Problem requirements
Write out the entries below in full, exactly as given.

Records to use
+++
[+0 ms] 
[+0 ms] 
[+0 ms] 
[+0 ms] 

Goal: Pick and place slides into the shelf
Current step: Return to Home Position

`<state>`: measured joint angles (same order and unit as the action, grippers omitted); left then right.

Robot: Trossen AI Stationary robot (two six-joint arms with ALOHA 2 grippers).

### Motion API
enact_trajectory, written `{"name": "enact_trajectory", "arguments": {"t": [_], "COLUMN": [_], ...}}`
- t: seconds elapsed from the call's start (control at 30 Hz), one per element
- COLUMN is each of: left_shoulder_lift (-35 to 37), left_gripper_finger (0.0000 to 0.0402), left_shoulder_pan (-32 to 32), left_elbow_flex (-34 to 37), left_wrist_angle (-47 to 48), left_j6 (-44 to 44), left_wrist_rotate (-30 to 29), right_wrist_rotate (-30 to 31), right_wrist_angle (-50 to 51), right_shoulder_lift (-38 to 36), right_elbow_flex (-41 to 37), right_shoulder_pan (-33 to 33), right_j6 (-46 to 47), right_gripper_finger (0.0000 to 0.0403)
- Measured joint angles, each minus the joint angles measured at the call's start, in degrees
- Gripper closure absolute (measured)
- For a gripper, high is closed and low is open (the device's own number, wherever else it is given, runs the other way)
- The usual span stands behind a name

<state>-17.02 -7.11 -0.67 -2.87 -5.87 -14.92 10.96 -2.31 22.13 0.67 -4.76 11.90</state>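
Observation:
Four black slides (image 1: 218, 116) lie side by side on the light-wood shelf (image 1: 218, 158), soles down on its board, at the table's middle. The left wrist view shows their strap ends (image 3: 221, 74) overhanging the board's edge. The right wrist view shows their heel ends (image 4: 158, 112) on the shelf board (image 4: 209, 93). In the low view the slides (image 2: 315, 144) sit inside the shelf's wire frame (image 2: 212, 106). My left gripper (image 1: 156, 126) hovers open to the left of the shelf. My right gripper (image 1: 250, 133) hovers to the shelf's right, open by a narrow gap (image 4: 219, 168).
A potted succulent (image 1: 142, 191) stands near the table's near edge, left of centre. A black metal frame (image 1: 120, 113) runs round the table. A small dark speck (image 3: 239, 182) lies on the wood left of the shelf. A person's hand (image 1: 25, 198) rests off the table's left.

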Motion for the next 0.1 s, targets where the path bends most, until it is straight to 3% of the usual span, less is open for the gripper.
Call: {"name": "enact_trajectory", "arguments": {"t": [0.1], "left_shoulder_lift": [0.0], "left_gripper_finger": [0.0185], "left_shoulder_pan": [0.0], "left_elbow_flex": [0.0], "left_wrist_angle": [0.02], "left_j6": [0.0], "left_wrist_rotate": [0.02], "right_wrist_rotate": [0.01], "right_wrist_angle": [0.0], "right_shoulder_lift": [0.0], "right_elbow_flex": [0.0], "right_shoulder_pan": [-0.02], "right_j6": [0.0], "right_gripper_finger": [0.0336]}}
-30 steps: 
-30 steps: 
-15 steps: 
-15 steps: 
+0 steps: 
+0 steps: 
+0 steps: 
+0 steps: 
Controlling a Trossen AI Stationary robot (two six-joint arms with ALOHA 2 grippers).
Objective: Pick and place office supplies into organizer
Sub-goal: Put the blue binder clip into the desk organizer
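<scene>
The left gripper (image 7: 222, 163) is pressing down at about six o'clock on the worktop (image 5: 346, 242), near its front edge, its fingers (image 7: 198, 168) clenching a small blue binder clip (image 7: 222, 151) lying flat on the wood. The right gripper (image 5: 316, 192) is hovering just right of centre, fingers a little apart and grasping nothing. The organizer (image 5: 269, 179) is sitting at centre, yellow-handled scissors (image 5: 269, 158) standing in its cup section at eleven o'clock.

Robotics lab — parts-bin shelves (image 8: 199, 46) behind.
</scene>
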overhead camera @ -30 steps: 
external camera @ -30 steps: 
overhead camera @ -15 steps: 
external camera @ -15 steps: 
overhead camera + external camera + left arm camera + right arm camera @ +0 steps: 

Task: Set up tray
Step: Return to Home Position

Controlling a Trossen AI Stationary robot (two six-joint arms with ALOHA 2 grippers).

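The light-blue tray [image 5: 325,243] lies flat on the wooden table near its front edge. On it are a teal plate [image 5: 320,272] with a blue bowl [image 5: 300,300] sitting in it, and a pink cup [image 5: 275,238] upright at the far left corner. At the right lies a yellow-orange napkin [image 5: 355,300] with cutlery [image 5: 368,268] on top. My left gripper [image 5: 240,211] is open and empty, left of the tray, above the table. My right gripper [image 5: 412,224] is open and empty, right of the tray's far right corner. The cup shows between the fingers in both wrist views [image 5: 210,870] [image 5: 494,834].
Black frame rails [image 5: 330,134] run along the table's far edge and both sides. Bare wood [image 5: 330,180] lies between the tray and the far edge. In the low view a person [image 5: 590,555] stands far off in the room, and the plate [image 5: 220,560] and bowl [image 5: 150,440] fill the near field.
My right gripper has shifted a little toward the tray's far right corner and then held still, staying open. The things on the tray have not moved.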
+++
Output
[+0 ms] 
[+0 ms] 
[+0 ms] 
[+0 ms] 

Goal: Pick and place slides into the shelf
Current step: Return to Home Position

`<state>`: measured joint angles (same order and unit as the action, grippers omitted); left then right.

Robot: Trossen AI Stationary robot (two six-joint arms with ALOHA 2 grippers).

### Motion API
enact_trajectory, written `{"name": "enact_trajectory", "arguments": {"t": [_], "COLUMN": [_], ...}}`
- t: seconds elapsed from the call's start (control at 30 Hz), one per element
- COLUMN is each of: left_shoulder_lift (-35 to 37), left_gripper_finger (0.0000 to 0.0402), left_shoulder_pan (-32 to 32), left_elbow_flex (-34 to 37), left_wrist_angle (-47 to 48), left_j6 (-44 to 44), left_wrist_rotate (-30 to 29), right_wrist_rotate (-30 to 31), right_wrist_angle (-50 to 51), right_shoulder_lift (-38 to 36), right_elbow_flex (-41 to 37), right_shoulder_pan (-33 to 33), right_j6 (-46 to 47), right_gripper_finger (0.0000 to 0.0403)
- Measured joint angles, each minus the joint angles measured at the call's start, in degrees
- Gripper closure absolute (measured)
- For a gripper, high is closed and low is open (the device's own number, wherever else it is given, runs the other way)
- The usual span stands behind a name

<state>-17.02 -7.11 -0.67 -2.87 -5.87 -14.92 10.96 -2.31 22.13 0.67 -4.76 11.90</state>
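Observation:
Four black slides (image 1: 218, 116) lie side by side on the light-wood shelf (image 1: 218, 158), soles down on its board, at the table's middle. The left wrist view shows their strap ends (image 3: 221, 74) overhanging the board's edge. The right wrist view shows their heel ends (image 4: 158, 112) on the shelf board (image 4: 209, 93). In the low view the slides (image 2: 315, 144) sit inside the shelf's wire frame (image 2: 212, 106). My left gripper (image 1: 156, 126) hovers open to the left of the shelf. My right gripper (image 1: 250, 133) hovers to the shelf's right, open by a narrow gap (image 4: 219, 168).
A potted succulent (image 1: 142, 191) stands near the table's near edge, left of centre. A black metal frame (image 1: 120, 113) runs round the table. A small dark speck (image 3: 239, 182) lies on the wood left of the shelf. A person's hand (image 1: 25, 198) rests off the table's left.
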
Motion for the next 0.1 s, targets where the path bends most, until it is straight to 3% of the usual span, less is open for the gripper.
Call: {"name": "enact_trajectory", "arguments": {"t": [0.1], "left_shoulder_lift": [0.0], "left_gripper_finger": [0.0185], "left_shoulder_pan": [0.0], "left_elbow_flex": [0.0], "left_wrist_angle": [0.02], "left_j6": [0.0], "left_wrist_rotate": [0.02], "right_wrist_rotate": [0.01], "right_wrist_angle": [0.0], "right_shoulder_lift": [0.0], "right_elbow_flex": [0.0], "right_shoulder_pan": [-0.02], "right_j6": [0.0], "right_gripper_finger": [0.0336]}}
-30 steps: 
-30 steps: 
-15 steps: 
-15 steps: 
+0 steps: 
+0 steps: 
+0 steps: 
+0 steps: 
Controlling a Trossen AI Stationary robot (two six-joint arms with ALOHA 2 grippers).
Objective: Pick and place office supplies into organizer
Sub-goal: Put the blue binder clip into the desk organizer
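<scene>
The left gripper (image 7: 222, 163) is pressing down at about six o'clock on the worktop (image 5: 346, 242), near its front edge, its fingers (image 7: 198, 168) clenching a small blue binder clip (image 7: 222, 151) lying flat on the wood. The right gripper (image 5: 316, 192) is hovering just right of centre, fingers a little apart and grasping nothing. The organizer (image 5: 269, 179) is sitting at centre, yellow-handled scissors (image 5: 269, 158) standing in its cup section at eleven o'clock.

Robotics lab — parts-bin shelves (image 8: 199, 46) behind.
</scene>
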overhead camera @ -30 steps: 
external camera @ -30 steps: 
overhead camera @ -15 steps: 
external camera @ -15 steps: 
overhead camera + external camera + left arm camera + right arm camera @ +0 steps: 

Task: Set up tray
Step: Return to Home Position

Controlling a Trossen AI Stationary robot (two six-joint arms with ALOHA 2 grippers).

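The light-blue tray [image 5: 325,243] lies flat on the wooden table near its front edge. On it are a teal plate [image 5: 320,272] with a blue bowl [image 5: 300,300] sitting in it, and a pink cup [image 5: 275,238] upright at the far left corner. At the right lies a yellow-orange napkin [image 5: 355,300] with cutlery [image 5: 368,268] on top. My left gripper [image 5: 240,211] is open and empty, left of the tray, above the table. My right gripper [image 5: 412,224] is open and empty, right of the tray's far right corner. The cup shows between the fingers in both wrist views [image 5: 210,870] [image 5: 494,834].
Black frame rails [image 5: 330,134] run along the table's far edge and both sides. Bare wood [image 5: 330,180] lies between the tray and the far edge. In the low view a person [image 5: 590,555] stands far off in the room, and the plate [image 5: 220,560] and bowl [image 5: 150,440] fill the near field.
My right gripper has shifted a little toward the tray's far right corner and then held still, staying open. The things on the tray have not moved.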

The answer was given in full.